__PROBLEM STATEMENT__. Copy every line below exactly.
-=-=-=-=-
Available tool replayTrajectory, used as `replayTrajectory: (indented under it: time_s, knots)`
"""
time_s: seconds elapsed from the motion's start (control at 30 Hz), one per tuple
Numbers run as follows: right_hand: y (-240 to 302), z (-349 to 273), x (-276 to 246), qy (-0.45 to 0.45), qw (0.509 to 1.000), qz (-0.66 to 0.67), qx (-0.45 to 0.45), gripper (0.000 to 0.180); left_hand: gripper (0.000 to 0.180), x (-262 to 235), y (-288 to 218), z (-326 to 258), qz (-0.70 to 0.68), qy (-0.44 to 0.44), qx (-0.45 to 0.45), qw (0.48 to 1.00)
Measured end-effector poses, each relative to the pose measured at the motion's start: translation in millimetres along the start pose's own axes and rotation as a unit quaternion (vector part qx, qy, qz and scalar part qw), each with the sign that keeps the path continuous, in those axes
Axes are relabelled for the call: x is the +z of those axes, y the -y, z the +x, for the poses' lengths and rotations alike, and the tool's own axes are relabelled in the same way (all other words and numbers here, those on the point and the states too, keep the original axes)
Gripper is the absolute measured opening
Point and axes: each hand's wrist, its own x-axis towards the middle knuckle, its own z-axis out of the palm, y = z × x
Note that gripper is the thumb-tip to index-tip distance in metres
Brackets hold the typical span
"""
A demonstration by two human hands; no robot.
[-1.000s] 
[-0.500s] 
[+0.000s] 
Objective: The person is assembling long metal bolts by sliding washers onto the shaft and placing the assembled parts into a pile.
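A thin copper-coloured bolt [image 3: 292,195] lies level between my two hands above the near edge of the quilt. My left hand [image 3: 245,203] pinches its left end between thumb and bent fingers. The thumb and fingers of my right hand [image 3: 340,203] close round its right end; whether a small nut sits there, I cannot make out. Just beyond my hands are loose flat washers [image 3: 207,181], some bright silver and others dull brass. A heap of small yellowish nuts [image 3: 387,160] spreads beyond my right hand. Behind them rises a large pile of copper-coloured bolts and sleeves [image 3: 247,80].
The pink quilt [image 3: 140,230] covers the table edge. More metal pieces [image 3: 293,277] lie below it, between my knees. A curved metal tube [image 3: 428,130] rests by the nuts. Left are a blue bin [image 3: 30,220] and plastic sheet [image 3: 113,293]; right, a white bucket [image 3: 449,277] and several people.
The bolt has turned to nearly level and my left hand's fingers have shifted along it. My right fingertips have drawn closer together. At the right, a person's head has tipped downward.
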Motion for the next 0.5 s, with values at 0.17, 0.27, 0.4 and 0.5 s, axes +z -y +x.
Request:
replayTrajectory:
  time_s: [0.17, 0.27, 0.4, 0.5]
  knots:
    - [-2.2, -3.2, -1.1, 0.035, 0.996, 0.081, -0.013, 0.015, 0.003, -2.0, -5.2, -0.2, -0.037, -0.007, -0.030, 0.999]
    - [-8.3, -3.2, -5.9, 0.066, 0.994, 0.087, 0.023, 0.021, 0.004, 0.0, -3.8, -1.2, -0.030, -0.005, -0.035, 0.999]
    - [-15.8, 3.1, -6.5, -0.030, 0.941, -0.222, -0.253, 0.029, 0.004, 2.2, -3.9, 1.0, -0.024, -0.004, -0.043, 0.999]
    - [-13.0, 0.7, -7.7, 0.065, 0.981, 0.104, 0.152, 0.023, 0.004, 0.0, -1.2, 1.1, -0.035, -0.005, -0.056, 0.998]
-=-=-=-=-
__REPLY__.
Available tool replayTrajectory, used as `replayTrajectory: (indented under it: time_s, knots)`
"""
time_s: seconds elapsed from the motion's start (control at 30 Hz), one per tuple
Numbers run as follows: right_hand: y (-240 to 302), z (-349 to 273), x (-276 to 246), qy (-0.45 to 0.45), qw (0.509 to 1.000), qz (-0.66 to 0.67), qx (-0.45 to 0.45), gripper (0.000 to 0.180); left_hand: gripper (0.000 to 0.180), x (-262 to 235), y (-288 to 218), z (-326 to 258), qz (-0.70 to 0.68), qy (-0.44 to 0.44), qx (-0.45 to 0.45), qw (0.48 to 1.00)
Measured end-effector poses, each relative to the pose measured at the motion's start: translation in millimetres along the start pose's own axes and rotation as a unit quaternion (vector part qx, qy, qz and scalar part qw), each with the sign that keeps the path continuous, in those axes
Axes are relabelled for the call: x is the +z of those axes, y the -y, z the +x, for the poses' lengths and rotations alike, and the tool's own axes are relabelled in the same way (all other words and numbers here, those on the point and the states too, keep the original axes)
Gripper is the absolute measured opening
Point and axes: each hand's wrist, its own x-axis towards the middle knuckle, its own z-axis out of the palm, y = z × x
Note that gripper is the thumb-tip to index-tip distance in metres
Brackets hold the typical span
"""
A demonstration by two human hands; no robot.
[-1.000s] 
[-0.500s] 
[+0.000s] 
Objective: The person is assembling long metal bolts by sliding washers onto the shaft and placing the assembled parts into a pile.
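A thin copper-coloured bolt [image 3: 292,195] lies level between my two hands above the near edge of the quilt. My left hand [image 3: 245,203] pinches its left end between thumb and bent fingers. The thumb and fingers of my right hand [image 3: 340,203] close round its right end; whether a small nut sits there, I cannot make out. Just beyond my hands are loose flat washers [image 3: 207,181], some bright silver and others dull brass. A heap of small yellowish nuts [image 3: 387,160] spreads beyond my right hand. Behind them rises a large pile of copper-coloured bolts and sleeves [image 3: 247,80].
The pink quilt [image 3: 140,230] covers the table edge. More metal pieces [image 3: 293,277] lie below it, between my knees. A curved metal tube [image 3: 428,130] rests by the nuts. Left are a blue bin [image 3: 30,220] and plastic sheet [image 3: 113,293]; right, a white bucket [image 3: 449,277] and several people.
The bolt has turned to nearly level and my left hand's fingers have shifted along it. My right fingertips have drawn closer together. At the right, a person's head has tipped downward.
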Motion for the next 0.5 s, with values at 0.17, 0.27, 0.4 and 0.5 s, axes +z -y +x.
Request:
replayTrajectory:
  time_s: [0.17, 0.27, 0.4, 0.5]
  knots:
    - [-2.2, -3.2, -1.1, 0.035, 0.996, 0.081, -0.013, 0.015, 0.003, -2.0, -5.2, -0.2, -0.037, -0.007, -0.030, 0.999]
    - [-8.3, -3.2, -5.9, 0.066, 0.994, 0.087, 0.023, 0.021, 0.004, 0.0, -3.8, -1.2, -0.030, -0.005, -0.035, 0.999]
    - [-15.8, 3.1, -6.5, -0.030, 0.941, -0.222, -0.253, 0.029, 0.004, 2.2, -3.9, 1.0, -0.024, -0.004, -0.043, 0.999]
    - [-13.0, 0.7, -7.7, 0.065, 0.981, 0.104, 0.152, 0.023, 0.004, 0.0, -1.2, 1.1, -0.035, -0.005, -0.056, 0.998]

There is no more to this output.